_Exercise directions:_ Go over the listing below line by line, and return each one holding the string "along".

Working data: Begin

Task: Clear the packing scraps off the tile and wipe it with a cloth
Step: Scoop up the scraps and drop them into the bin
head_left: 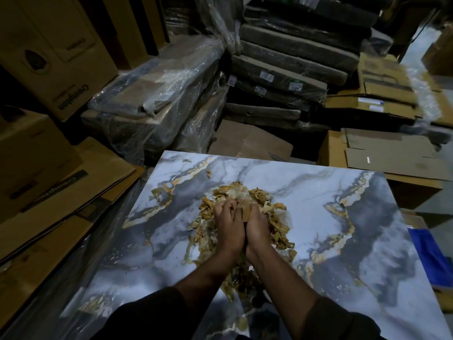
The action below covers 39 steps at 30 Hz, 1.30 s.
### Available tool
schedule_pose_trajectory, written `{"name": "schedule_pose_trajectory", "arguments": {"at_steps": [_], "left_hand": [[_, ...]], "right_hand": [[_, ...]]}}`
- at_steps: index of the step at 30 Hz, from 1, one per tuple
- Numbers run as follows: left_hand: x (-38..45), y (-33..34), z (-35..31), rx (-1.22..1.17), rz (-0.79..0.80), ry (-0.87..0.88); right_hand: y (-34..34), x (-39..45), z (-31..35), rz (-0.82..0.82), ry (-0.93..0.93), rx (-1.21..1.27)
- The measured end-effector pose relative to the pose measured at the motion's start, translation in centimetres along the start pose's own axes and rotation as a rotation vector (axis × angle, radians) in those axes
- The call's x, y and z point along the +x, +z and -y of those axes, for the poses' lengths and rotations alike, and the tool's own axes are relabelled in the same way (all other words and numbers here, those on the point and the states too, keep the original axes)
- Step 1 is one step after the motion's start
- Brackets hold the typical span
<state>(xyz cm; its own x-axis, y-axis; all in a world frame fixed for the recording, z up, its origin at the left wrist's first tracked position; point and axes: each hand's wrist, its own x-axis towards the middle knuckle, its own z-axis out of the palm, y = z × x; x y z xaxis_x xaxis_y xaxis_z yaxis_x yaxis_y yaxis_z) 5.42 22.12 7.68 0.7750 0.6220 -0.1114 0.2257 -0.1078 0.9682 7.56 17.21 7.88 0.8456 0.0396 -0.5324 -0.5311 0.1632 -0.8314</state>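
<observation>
Both hands side by side, left hand point(229, 225) and right hand point(257, 228) curled into the packing scraps point(277, 217), gripping a clump | scraps heaped mid-tile point(343, 241) | step: gathering, wiping not begun | next: lift the bundle clear without shedding bits | no cloth that I can see | carton point(58, 60) reads "Crompton"

Both hands point(241, 231) apparently gathering scraps point(274, 217) on tile point(343, 192).

Dim, murky shadows, soft focus, warped edges
</observation>
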Motion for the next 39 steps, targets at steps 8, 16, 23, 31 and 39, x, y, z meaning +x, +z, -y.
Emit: {"name": "schedule_pose_trajectory", "arguments": {"at_steps": [8, 16, 23, 31, 39], "left_hand": [[-0.8, -0.8, -1.5, -0.126, 0.063, -0.008], [-1.0, -0.8, -3.3, -0.262, -0.067, -0.07], [-1.8, 0.0, -3.1, -0.379, -0.058, -0.233], [-2.0, 0.1, -3.4, -0.134, 0.031, -0.072], [-4.7, 1.1, -3.3, -0.341, 0.268, -0.121]], "right_hand": [[0.9, 0.7, -0.5, 0.021, -0.076, -0.165], [0.8, -2.0, 1.3, 0.131, -0.055, 0.081], [-0.7, -2.9, 1.4, 0.097, -0.009, 0.16], [-1.5, -4.6, 1.7, 0.045, -0.112, 0.276], [-3.3, -7.0, 2.1, -0.135, -0.106, 0.348]]}}
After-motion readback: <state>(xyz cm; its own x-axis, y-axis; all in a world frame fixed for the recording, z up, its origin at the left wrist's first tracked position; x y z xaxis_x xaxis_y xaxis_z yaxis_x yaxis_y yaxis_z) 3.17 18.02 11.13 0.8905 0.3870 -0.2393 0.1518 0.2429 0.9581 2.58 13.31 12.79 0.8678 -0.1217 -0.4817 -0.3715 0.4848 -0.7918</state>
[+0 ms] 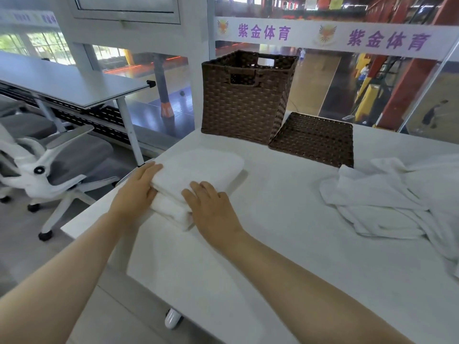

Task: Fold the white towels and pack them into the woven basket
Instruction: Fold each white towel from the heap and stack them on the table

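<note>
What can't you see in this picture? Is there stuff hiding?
Head view only:
- Inside of the woven basket: its tall walls hide whether any towels are in it.
- Left hand: its fingertips are tucked between the folded towels, so they are hidden.
- Unfolded towels: the right edge of the picture cuts them off; how many there are cannot be told.
- Under the flat woven lid: hidden by the lid itself.
</note>
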`<state>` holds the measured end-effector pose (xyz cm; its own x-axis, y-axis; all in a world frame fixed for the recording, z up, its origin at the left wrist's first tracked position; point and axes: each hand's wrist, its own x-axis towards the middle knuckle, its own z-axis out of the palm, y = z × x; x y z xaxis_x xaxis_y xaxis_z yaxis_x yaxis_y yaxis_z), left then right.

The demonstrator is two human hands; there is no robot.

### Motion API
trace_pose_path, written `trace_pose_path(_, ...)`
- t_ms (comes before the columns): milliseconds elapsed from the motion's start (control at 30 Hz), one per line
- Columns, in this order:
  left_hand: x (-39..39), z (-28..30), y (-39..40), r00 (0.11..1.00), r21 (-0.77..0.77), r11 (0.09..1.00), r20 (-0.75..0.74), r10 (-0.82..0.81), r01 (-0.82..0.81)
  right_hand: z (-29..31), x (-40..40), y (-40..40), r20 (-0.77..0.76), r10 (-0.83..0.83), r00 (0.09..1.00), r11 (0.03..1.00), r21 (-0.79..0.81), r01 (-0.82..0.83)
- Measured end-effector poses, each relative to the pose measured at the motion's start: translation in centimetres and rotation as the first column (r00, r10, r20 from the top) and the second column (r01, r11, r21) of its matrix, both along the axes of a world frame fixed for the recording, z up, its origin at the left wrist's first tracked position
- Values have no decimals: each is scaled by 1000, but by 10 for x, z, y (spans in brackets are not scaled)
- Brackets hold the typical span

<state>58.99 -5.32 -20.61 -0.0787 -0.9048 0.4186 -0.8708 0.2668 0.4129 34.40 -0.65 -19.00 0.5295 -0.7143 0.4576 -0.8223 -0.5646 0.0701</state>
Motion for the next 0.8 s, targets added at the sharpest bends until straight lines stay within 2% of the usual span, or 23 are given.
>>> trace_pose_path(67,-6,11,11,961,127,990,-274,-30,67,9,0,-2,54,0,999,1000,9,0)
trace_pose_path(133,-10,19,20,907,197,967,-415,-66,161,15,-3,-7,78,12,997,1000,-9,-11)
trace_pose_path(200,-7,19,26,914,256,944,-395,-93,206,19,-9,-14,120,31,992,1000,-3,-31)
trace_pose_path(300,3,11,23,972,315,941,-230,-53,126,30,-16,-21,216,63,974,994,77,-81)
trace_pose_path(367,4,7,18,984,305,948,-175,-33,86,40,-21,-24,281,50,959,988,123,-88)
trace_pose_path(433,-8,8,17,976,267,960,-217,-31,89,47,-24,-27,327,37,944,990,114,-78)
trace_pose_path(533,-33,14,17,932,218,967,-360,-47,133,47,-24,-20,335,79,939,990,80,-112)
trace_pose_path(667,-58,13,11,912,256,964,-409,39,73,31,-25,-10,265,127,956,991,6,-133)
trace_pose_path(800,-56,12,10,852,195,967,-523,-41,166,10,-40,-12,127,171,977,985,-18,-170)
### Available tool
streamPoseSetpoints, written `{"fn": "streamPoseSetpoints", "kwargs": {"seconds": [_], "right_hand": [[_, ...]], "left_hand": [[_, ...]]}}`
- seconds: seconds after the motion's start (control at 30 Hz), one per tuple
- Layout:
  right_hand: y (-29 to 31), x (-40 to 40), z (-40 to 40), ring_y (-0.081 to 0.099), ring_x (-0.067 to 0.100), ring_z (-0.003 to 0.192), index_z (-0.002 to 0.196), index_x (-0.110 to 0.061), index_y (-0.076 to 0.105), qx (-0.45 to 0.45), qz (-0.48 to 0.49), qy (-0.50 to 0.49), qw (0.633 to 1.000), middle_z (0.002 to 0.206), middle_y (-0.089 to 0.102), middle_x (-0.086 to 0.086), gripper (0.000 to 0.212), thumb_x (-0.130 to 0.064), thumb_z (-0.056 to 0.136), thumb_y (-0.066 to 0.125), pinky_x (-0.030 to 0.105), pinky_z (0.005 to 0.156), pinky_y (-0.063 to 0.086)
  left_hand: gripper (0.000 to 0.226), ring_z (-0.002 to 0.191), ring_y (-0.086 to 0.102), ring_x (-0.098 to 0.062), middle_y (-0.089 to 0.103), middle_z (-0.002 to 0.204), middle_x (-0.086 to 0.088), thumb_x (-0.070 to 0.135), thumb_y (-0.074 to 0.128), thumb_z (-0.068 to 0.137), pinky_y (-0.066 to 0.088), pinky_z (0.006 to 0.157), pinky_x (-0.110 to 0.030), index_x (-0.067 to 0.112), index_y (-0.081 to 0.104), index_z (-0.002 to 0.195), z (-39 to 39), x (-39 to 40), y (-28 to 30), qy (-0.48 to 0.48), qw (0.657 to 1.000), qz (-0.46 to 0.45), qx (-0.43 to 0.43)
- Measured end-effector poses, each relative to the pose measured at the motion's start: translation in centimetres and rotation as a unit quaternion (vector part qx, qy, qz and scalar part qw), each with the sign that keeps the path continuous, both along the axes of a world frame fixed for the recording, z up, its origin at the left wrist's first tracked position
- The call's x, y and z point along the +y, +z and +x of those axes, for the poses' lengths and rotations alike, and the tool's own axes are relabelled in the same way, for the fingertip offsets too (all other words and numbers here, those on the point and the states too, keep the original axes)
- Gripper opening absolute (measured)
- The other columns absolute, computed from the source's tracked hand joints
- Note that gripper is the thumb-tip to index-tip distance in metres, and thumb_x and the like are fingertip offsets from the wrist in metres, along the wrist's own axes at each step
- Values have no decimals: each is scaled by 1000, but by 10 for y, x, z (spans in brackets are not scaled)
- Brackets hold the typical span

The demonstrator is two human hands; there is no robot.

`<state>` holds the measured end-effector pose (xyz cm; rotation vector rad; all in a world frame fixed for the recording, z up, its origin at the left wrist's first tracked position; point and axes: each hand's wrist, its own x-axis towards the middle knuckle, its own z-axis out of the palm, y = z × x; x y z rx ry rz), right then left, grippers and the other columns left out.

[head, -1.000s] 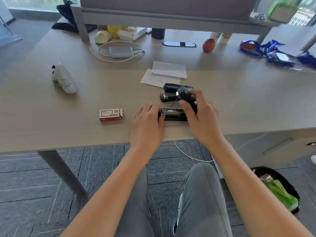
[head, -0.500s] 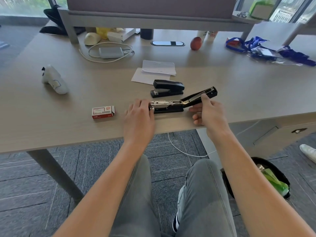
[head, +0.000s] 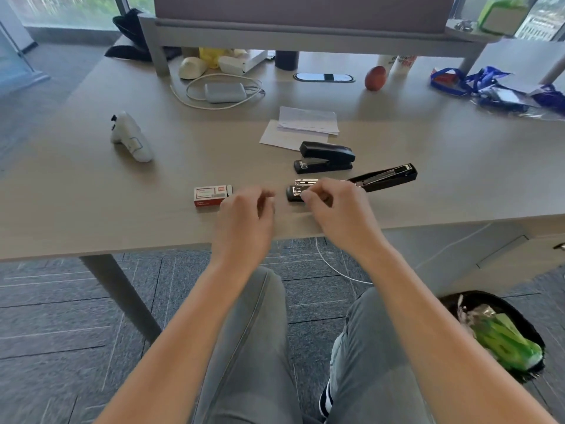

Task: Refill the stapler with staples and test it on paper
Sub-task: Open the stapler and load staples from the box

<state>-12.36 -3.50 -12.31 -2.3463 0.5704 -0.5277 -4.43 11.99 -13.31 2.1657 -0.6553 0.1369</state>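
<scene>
A black stapler [head: 385,178] lies opened flat near the desk's front edge, its lid swung out to the right and its metal magazine exposed. My right hand [head: 334,208] covers the stapler's middle, with fingertips pinched at its front end. My left hand [head: 248,209] hovers blurred between the stapler and a red-and-white staple box [head: 211,195], fingers loosely curled and holding nothing. Folded sheets of paper [head: 305,123] lie farther back on the desk.
A second black stapler [head: 325,157] sits closed just behind the open one. A white controller [head: 131,139] lies at left; a charger with a coiled cable [head: 224,91], a red fruit [head: 375,78] and blue lanyards [head: 477,84] at the back. A bin [head: 501,335] stands below right.
The stapler's lid was swung fully open to the right. My right hand let go of the lid and came to the stapler's front end. My left hand left the stapler and shifted left.
</scene>
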Motion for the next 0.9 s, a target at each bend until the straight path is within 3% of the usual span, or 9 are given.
{"fn": "streamPoseSetpoints", "kwargs": {"seconds": [0.1,0.23,0.37,0.5,0.67,0.8,0.9], "right_hand": [[-1,22,20,66,11,81,100,-23,75,18,-31,57,998,87,72,-9,18,-38,96,66,41,79,57],[-2,47,47,59,2,75,120,-25,70,39,-72,106,991,102,72,-12,29,-38,94,68,35,80,55],[-2,59,70,63,13,89,131,-23,66,53,-108,133,984,116,67,-7,43,-40,92,70,32,79,49],[-2,60,86,67,21,94,137,-22,64,75,-116,166,976,125,63,-4,53,-41,89,72,32,80,47],[-2,57,94,55,12,84,131,-22,68,82,-101,189,973,111,57,-9,43,-36,90,73,28,74,37],[-3,52,93,50,9,82,129,-18,70,70,-90,209,971,104,52,-10,38,-27,92,73,24,76,33],[-3,47,88,48,5,85,131,-17,67,66,-92,219,969,109,59,-11,39,-21,93,73,22,79,34]], "left_hand": [[17,86,67,-23,75,90,-1,26,62,96,53,77,-37,16,75,98,9,26,6,47,999,-7,-8],[12,83,64,-21,70,88,2,30,65,94,50,75,-35,20,72,96,28,57,3,124,992,-10,-20],[21,100,58,-29,67,99,-2,31,64,93,49,87,-42,19,69,109,49,70,-5,175,984,13,-18],[28,102,63,-30,72,99,-3,35,63,91,48,92,-46,19,70,113,61,65,-6,172,984,33,9],[23,100,66,-23,61,78,13,36,66,90,44,96,-40,26,71,110,66,54,-1,164,984,32,58],[14,101,65,-20,68,83,10,34,64,92,35,90,-35,30,73,103,66,52,-3,163,984,37,56],[12,97,64,-19,62,79,14,31,65,93,35,91,-35,32,74,101,66,54,-3,153,986,32,58]]}}
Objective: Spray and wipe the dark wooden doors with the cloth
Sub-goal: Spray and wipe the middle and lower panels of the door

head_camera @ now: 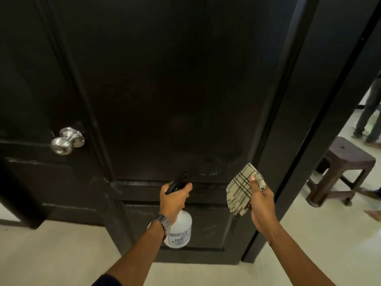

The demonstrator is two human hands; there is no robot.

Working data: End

_Answer section:_
- The measured end-effector pose relative to the pose measured at the motion's start, translation in centimetres along the start pose's own axes and rotation as a rotation vector (axis × angle, radians) in those axes
- The call's x, y and z point along the +x, +z and -y of those axes, for the poses' lengths and rotations alike, and the tool's own axes are relabelled in the same way (all other words and numbers here, those on the point and the states too, keep the original axes)
- Measured end-effector poses, each relative to the pose measured at the motion's start: translation in centimetres and rotation as the first column (r00, r10, r20 from the top) and the second column (r01, r11, r21) of its matrix, both along the axes of a world frame fixed for the recording, z up, its origin at the left wrist's first tracked position
- Measured end-effector poses, each relative to the pose measured at the motion's start: translation in centimetres and rotation as a unit quaternion (vector part qx, qy, qz and scalar part qw), each with the sign that keeps the path continuous, both along the axes of a world frame fixed for the recording, z up, its origin at the left wrist's first tracked position
- The call's x, y and z point along the +y, +z and +x of those axes, for the poses' lengths and rotations alike, and the tool's own axes are relabelled in the same way, for the fingertip offsets too (all other words and numbers here, those on the point and the states too, keep the original axes)
- Note that gripper is the thumb-tip to index-tip distance in metres, and thumb_x and the like are fingertip offsets from the wrist in metres, along the wrist's own axes at each step

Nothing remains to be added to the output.